Wednesday, January 31, 2007
Equipment TestDrive: Olympus E-1
Check out the completely new digital-SLR system from Olympus
One very interesting new innovation built into the E-1 is a "Supersonic Wave Filter" that cleans the CCD at each camera startup. Dust is a serious issue with digital image sensors, but so is cleaning technique. It's not like you can go in and rub a lens tissue around (never attempt to do that unless you've been instructed by a qualified technician). To alleviate the problems of dust without risking damage to the sensor or the protective coverings, Olympus devised the Supersonic Wave Filter to actually shake dust off the CCD. It's completely safe and keeps dust from accumulating.
The E-1's autofocus system is a three-point TTL phase-difference AF system. The AF is fast and accurate, and keeps up with the camera's 3 fps maximum shooting speed. The 3 fps is good for 12 frames before the buffer fills and you're forced to slow down. The camera takes CompactFlash cards (Type I and II) and connects to the computer via USB 2.0 or FireWire.

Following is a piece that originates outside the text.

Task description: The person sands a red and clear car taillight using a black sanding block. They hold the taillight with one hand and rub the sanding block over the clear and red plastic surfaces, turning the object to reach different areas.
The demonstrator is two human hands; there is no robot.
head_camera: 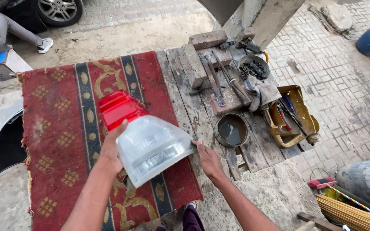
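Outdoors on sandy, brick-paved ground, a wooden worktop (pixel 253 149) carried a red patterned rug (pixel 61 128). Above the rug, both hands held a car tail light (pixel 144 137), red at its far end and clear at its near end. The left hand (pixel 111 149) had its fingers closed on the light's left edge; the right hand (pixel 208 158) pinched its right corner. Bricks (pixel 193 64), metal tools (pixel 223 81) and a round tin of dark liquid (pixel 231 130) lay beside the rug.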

White balance is tackled in a unique fashion as well. Color temperature is measured off the imaging CCD and from a sensor on the camera body. Then the values are combined to render an accurate white balance for the overall image. Of course, you also can set the white balance manually if you'd prefer.
The E-1 body has been built to withstand rugged use. Its magnesium-alloy construction is durable and it's sealed to protect against adverse conditions. It weighs in at 1.5 pounds and measures 5.6x4.1x3.2-inches-very compact for a camera of this kind.
Olympus is creating a complete line of new Zuiko lenses for the E-1. Currently available are a 50-200mm ƒ/2.8-3.5, 50mm ƒ/2.0 macro, 14-54mm ƒ/2.8-3.5 and 300mm ƒ/2.8. New focal lengths at the wide end are said to be on the way to round out the range. MSRP: $1,799 (body only).